Thriving Families: Anti-oppression & Social Equity for Indigenous, Latinx, and Resettled Families

  • “I’ll See You at Sweat: Understanding Ceremony, Healing, & Sovereignty in Indigenous Domestic Violence Work”, Presented by Melanie Fillmore, Boise State University & Tai Simpson, Idaho Coalition Against Sexual & Domestic Violence
    In this presentation, we explore the confluence of Ceremony, Healing, and Sovereignty as it relates to advocacy and service provision within Indigenous tribal communities: what have we learned, what works, and what can we celebrate?
  • Responding with RAHMA: A movement to institutionalize sexual violence prevention in Muslim American communities, Nadiah Mohajir & Navila Rashid, HEART Women & Girls This workshop will explore the work of HEART Women & Girls, a national nonprofit working with and alongside Muslim communities to ensure they have the language, resources, and choice to nurture sexual health and confront sexual violence. The workshop will explore the responding with RAHMA framework, a simple tool grounded in the Islamic value of rahma, or compassion, to help individuals respond to disclosures in a victim-centric way. Key questions attendees will explore and work through include:

    • Given national visibility, how has HEART leveraged their work and networks to continue the conversation they had started locally, on a national scale?
    • How has HEART leveraged religious and cultural values to build power in Muslim communities around reproductive justice and anti-sexual violence prevention? How are they reclaiming faith as a tool of empowerment rather than a tool of oppression?
    • What are the methods used to preserve HEART’s local, grassroots approach through this rapid expansion and growth of the base?
    • How has the organization used its strengths in online, campus, and community organizing and power building to mobilize a base and create a culture shift towards nurturing sexual health in Muslim communities?

Thriving Communities: Safety & Community Accountability

  • Forced Marriage and Child Marriage in America – How identifying and responding to individuals at risk can prevent future violence | Casey Swegman & Hellitz Villegas, Tahirih Justice Center This session will provide an overview of the nature and scope of forced and child marriage in the United States, emphasizing the diversity of the impact and the complex cultural and social drivers of these forms of harm. The intersectional nature of forced marriage and other forms of abuse including domestic violence, sexual assault, child abuse, stalking, and human trafficking will also be discussed. Participants will also be given guidance and practical tools for identifying and screening individuals at risk and responding to survivors’ needs with creativity and agility from a holistic and harm reduction focused prevention framework. The complex social and cultural dynamics and the unique challenges of providing support, problem-solving and safety-planning in such cases will be explored and an overview of the available forms of immigration, civil and criminal legal remedies and support resources for individuals facing forced marriage will also be provided.
  • Gender & Racial Justice | Ijeoma Oluo, author, So You Want To Talk About Race?

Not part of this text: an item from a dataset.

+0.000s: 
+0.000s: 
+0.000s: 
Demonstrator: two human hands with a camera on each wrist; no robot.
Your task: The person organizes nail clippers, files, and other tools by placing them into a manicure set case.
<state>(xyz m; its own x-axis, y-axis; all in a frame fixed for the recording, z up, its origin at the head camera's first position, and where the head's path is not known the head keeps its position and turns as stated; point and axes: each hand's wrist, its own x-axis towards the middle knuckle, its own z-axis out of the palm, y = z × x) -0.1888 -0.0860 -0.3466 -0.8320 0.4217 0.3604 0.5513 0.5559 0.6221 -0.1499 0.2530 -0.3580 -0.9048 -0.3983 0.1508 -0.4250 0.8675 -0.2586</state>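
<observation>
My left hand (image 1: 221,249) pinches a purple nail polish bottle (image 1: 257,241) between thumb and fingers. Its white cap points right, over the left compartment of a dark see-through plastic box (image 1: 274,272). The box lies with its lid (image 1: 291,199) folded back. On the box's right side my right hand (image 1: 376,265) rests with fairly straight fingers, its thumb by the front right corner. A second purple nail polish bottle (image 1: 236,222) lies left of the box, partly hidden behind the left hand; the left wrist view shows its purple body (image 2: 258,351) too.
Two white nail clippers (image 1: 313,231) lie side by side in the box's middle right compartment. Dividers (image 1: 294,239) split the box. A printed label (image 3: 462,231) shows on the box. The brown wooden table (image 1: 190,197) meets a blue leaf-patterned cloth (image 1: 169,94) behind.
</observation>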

Thriving Societies: Transformative Cultural Strategies

  • Towards Wholeness and Connection: Transcending Ideology and Moving Beyond our Brains to Show up for Healing and Liberation | Ed Heisler, Men As Peacemakers & Bryan Lyda, Idaho Coalition Against Sexual & Domestic Violence Join us as we search for another way to build a bigger “we” across identities and communities. Learning from our histories of social justice movements and community organizing, we can co-create new pathways which center wholeness and interdependence as we strive for our collective liberation.
  • Creating Our Future with Cultural Strategy, Aparna Shah, Power California
    Let’s talk about the transformative possibilities of cultural strategy in world building and organizing for justice. This conversation will draw on your experiences as well as two new reports, Cultural Strategy: An Introduction & Primer and Until We Are All Free: A Case Study in Cultural Strategy, to discuss what cultural strategy is and how you can begin to integrate cultural strategy into your organizing work. Please wear comfortable clothing and shoes as we will be doing embodied practice activities.

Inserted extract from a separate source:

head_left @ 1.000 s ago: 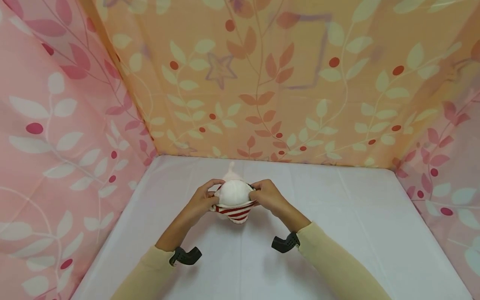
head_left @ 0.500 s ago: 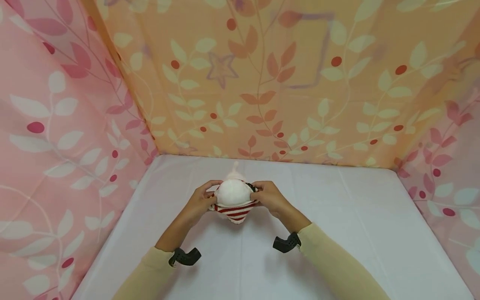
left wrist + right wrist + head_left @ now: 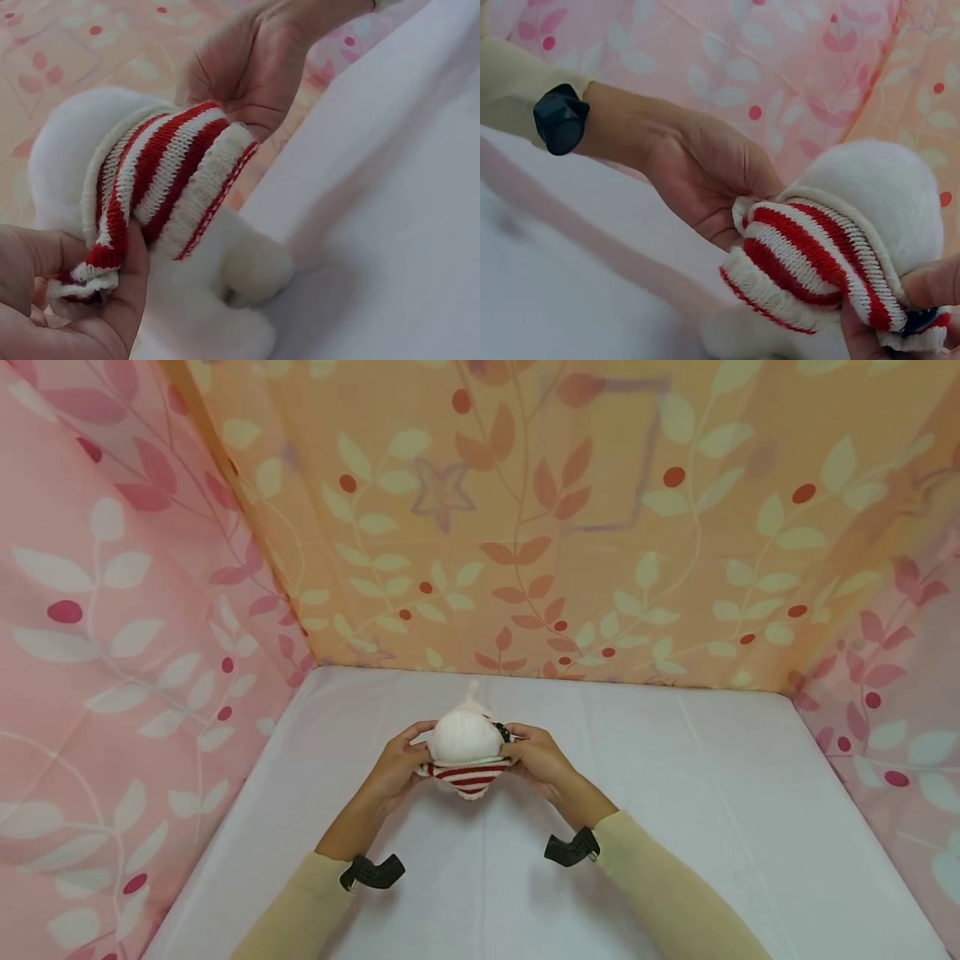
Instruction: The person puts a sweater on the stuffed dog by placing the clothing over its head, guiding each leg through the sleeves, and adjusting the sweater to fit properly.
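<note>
A white plush toy [image 3: 467,735] is held just above the table, its rounded white part facing the head camera. Around it sits a small knitted sweater [image 3: 471,777] with red and cream stripes. My left hand [image 3: 401,764] pinches one side of the sweater; in the left wrist view, its thumb and fingers close on a short sleeve [image 3: 101,262]. On the other side, my right hand [image 3: 540,760] pinches the knit at a second sleeve [image 3: 922,330], near a dark patch. White plush limbs [image 3: 255,270] stick out below the ribbed hem. The toy's face cannot be seen.
A white cloth covers the table [image 3: 675,827]. Behind it hangs an orange leaf-patterned curtain [image 3: 525,527], with pink leaf-patterned curtains [image 3: 112,693] at the sides. Each wrist carries a black camera mount [image 3: 372,872].
The plush toy and the sweater's lower edge have tipped up slightly. More of the dark patch by my right hand shows. Both hands keep their hold.
</note>
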The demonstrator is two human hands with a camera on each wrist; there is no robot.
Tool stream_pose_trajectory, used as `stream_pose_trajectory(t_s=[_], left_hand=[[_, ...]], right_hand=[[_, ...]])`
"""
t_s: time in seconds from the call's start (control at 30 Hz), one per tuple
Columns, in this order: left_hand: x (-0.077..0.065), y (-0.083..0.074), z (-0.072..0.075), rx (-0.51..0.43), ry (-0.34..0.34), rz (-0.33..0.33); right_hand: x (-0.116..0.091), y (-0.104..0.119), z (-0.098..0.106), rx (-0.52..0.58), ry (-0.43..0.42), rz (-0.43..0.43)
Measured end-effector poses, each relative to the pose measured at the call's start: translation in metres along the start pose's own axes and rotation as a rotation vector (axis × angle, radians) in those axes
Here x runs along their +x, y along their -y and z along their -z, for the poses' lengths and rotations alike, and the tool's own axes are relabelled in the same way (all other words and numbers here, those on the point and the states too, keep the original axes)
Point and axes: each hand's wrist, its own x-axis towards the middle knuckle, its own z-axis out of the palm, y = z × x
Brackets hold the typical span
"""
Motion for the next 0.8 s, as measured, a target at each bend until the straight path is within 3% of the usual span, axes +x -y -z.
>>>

Workshops: 1:30 PM – 2:45 PM

Thriving Individuals: Reclaiming Our Spirituality, Healing, and Ancestral Wisdom

  • It’s Complicated: Changing Our Relationship to Spirituality in Social Justice Movements | ML Daniel, Spiritual Alchemy Whether we acknowledge it or not, the work of spirit intersects every aspect of movement and organizational life from the missions we embody to the people we serve to how we lead and follow. This session will challenge participants to rediscover, name, integrate and unleash the energy of Spirit within themselves and social justice movements as a catalyst for collective thriving. It will explore ways for those of us committed to social justice work to stop hiding in plain sight, and begin to shift engrained systems that frustrate, hinder and sometimes discourages us from showing up as their most powerful selves.

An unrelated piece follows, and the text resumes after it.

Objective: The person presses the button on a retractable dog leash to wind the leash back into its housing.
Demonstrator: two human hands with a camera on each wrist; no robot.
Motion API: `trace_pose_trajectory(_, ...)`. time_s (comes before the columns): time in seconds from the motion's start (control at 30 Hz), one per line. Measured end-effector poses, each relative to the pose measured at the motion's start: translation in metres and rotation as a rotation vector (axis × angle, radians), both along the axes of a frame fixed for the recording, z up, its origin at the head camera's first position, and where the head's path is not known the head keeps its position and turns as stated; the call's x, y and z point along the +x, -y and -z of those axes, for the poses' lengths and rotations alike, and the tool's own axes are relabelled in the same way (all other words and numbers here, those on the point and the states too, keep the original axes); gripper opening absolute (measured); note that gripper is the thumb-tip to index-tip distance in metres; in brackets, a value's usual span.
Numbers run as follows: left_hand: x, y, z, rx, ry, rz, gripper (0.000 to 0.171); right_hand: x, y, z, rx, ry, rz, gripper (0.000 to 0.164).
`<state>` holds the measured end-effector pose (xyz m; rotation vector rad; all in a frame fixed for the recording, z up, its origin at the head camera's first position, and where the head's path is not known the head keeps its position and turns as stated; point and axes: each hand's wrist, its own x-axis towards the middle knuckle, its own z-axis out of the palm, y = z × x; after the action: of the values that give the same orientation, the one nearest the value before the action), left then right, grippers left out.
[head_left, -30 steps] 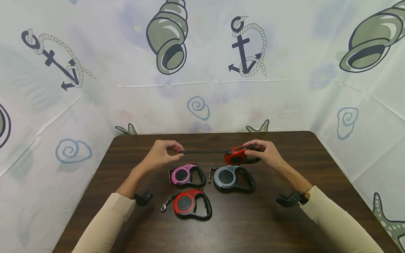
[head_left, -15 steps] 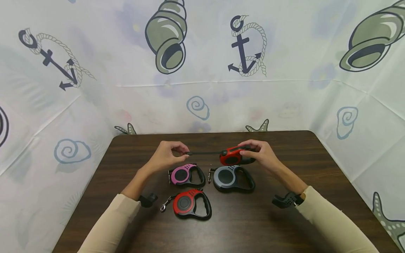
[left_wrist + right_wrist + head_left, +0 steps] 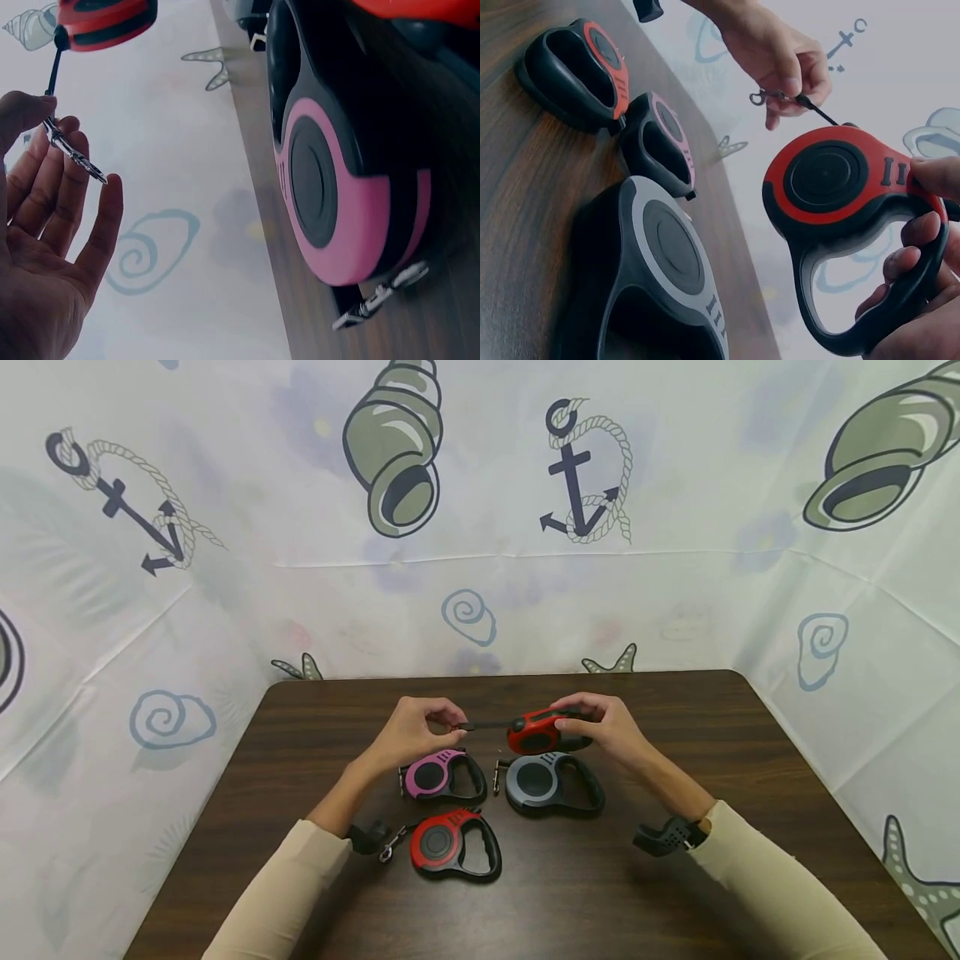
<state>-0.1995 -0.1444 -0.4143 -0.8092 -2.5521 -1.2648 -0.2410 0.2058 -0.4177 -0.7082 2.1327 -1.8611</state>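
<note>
My right hand (image 3: 603, 727) grips a red and black retractable dog leash (image 3: 821, 176) by its black loop handle, raised over the far part of the table. A short stretch of black cord (image 3: 487, 725) runs from its casing toward the left. At the cord's end, my left hand (image 3: 423, 728) pinches the metal snap hook (image 3: 75, 154) between thumb and fingers. Below the hands lie a pink leash (image 3: 430, 775) and a grey leash (image 3: 535, 780). Nearer the front sits another red leash (image 3: 437, 842), its clip (image 3: 387, 853) stretched out to the left.
The dark wooden table (image 3: 600, 893) has a back edge against a white cloth backdrop (image 3: 510, 610) printed with shells and anchors. Black wrist straps (image 3: 667, 837) sit at the cuffs of both light sleeves (image 3: 772, 877).
My right hand with the red leash has moved left while my left hand with the hook has moved right. The stretch of cord between them has become shorter. The leashes on the table stay put.
</note>
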Motion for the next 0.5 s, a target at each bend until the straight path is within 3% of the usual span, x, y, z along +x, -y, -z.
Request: trace_pose_trajectory(0.5, 0.0, -0.019, 0.008, 0.034, -0.011, 0.04, 0.013, 0.006, 0.01, 0.006, -0.012, 0.025, -0.012, 0.034)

Thriving Families: Anti-oppression & Social equity for Indigenous, Latinx, and Resettled families & Children

  • Responding with RAHMA: A movement to institutionalize sexual violence prevention in Muslim American communities, Nadiah Mohajir & Navila Rashid, HEART Women & Girls This workshop will explore the work of HEART Women & Girls, a national nonprofit working with and alongside Muslim communities to ensure they have the language, resources, and choice to nurture sexual health and confront sexual violence. The workshop will explore the responding with RAHMA framework, a simple tool grounded in the Islamic value of rahma, or compassion, to help individuals respond to disclosures in a victim-centric way. Key questions attendees will explore and work through include:

    • Given national visibility, how has HEART leveraged their work and networks to continue the conversation they had started locally, on a national scale?
    • How has HEART leveraged religious and cultural values to build power in Muslim communities around reproductive justice and anti-sexual violence prevention? How are they reclaiming faith as a tool of empowerment rather than a tool of oppression?
    • What are the methods used to preserve HEART’s local, grassroots approach through this rapid expansion and growth of the base?
    • How has the organization used its strengths in online, campus, and community organizing and power building to mobilize a base and create a culture shift towards nurturing sexual health in Muslim communities?
  • Inheriting our Mother’s Garden: Exploring the Idaho Thriving Families Latinx Campaign through an Indigenous Method Perspective, Nivea Castañeda, PhD, Boise State University, Mercedes Muñoz & Micaela Ríos Anguiano, Idaho Coalition Against Sexual & Domestic Violence Participants will learn about an indigenous method approach to listening sessions. The listening sessions were conducted with Latinx mothers and youth across Southern Idaho who are survivors of domestic violence. Listening sessions with youth and mothers were held separately on different dates, and at times the locations varied. This workshop gives an overview of indigenous methodology as an effective mechanism for working with and for community. Specifically, this workshop will explore the main findings of the Latinx listening session which include family, healing, community, cultural pride, and safety. In addition to these values, the value of resilience was interwoven throughout all five concepts.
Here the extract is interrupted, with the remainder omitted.